▸ **Your assignment**:
Below are some records. Retype exactly the lines from the one containing "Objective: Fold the" through the one containing "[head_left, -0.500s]", both included, skipping every picture.

▸ **Data for this exercise**:
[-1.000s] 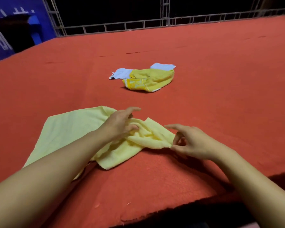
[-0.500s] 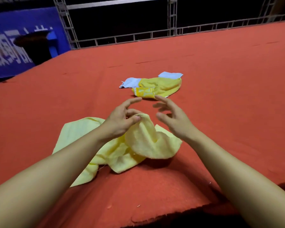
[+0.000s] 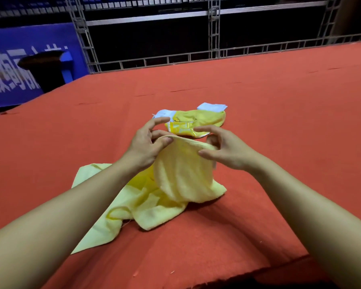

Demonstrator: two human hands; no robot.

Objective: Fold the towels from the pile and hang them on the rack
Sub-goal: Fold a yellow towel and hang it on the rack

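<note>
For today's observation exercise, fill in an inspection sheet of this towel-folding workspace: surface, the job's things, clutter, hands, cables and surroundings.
Surface: red felt table, front edge frayed.
Job's things: pale yellow towel partly lifted, the rest crumpled on the table; pile of yellow and white towels behind it; no rack seen.
Clutter: nothing seen.
Hands: left hand and right hand both pinch the raised towel edge.
Cables: nothing seen.
Surroundings: metal truss, blue banner, dark stand.
</note>
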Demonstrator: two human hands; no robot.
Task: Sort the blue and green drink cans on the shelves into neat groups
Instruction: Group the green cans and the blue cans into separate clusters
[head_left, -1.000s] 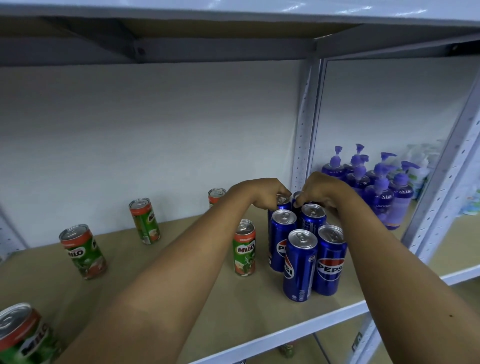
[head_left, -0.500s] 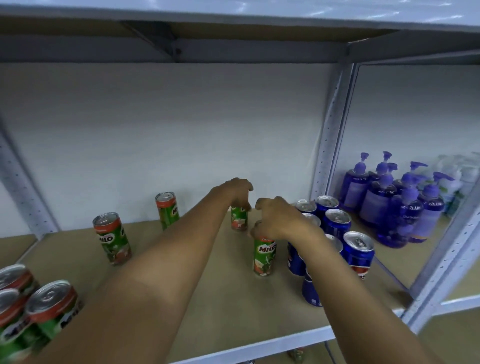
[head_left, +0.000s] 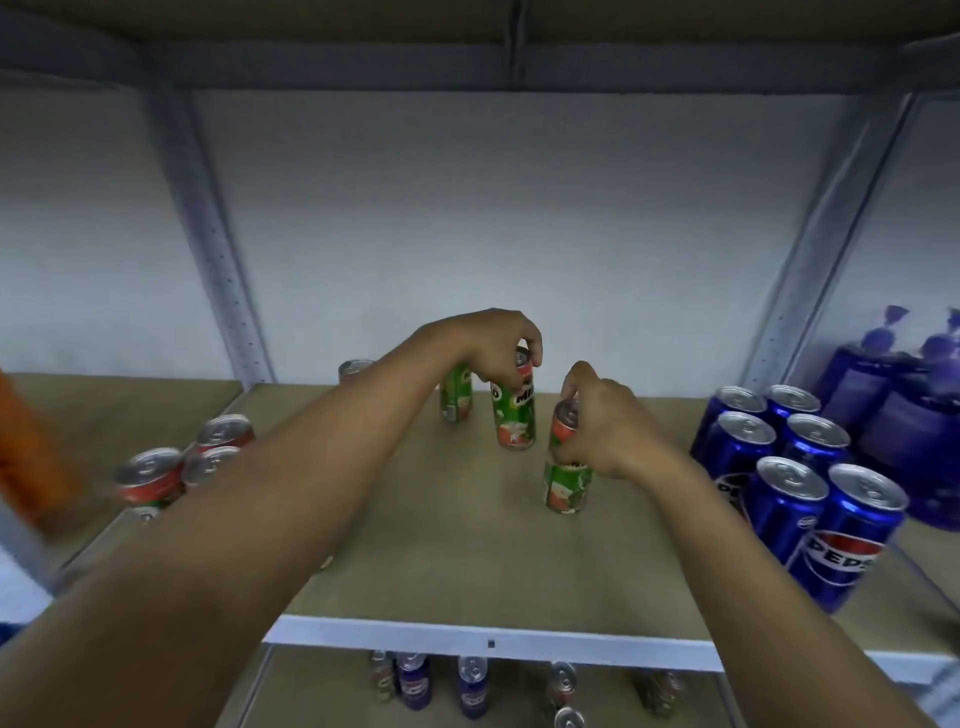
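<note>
Grey metal racking with tan boards fills the head view, a pale wall behind it and a white rail along the front edge of the middle shelf (head_left: 467, 561).

On that shelf the left hand (head_left: 493, 348) curls its fingers over the top of a green can (head_left: 514, 415) standing near the back, gripping it by the rim from above. The right hand (head_left: 602, 431) pinches a second green can (head_left: 566, 483) nearer the front, thumb and fingers around its upper body; this can leans a little, so it looks lifted or just being set down, though its base is too blurred to say. A third green can (head_left: 456, 400) stands just behind the left forearm. Taking both by the top probably lets the person carry two at once toward the green cluster (head_left: 176, 467) at the left of the shelf.

Blue cans (head_left: 800, 467) already stand packed in tidy rows at the right, well apart from the green ones, which suggests the blue group is finished. Purple pump bottles (head_left: 893, 395) sit beyond them. Mixed cans (head_left: 472, 686) on the lower shelf remain unsorted.
</note>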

▸ **Answer space**:
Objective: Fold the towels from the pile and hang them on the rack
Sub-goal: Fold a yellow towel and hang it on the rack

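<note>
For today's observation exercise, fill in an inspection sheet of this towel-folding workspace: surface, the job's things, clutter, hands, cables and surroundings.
Surface: red felt table, front edge frayed.
Job's things: pale yellow towel partly lifted, the rest crumpled on the table; pile of yellow and white towels behind it; no rack seen.
Clutter: nothing seen.
Hands: left hand and right hand both pinch the raised towel edge.
Cables: nothing seen.
Surroundings: metal truss, blue banner, dark stand.
</note>
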Demonstrator: two human hands; no robot.
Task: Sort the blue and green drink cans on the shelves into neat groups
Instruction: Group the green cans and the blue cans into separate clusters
[head_left, -1.000s] 
[head_left, -0.500s] 

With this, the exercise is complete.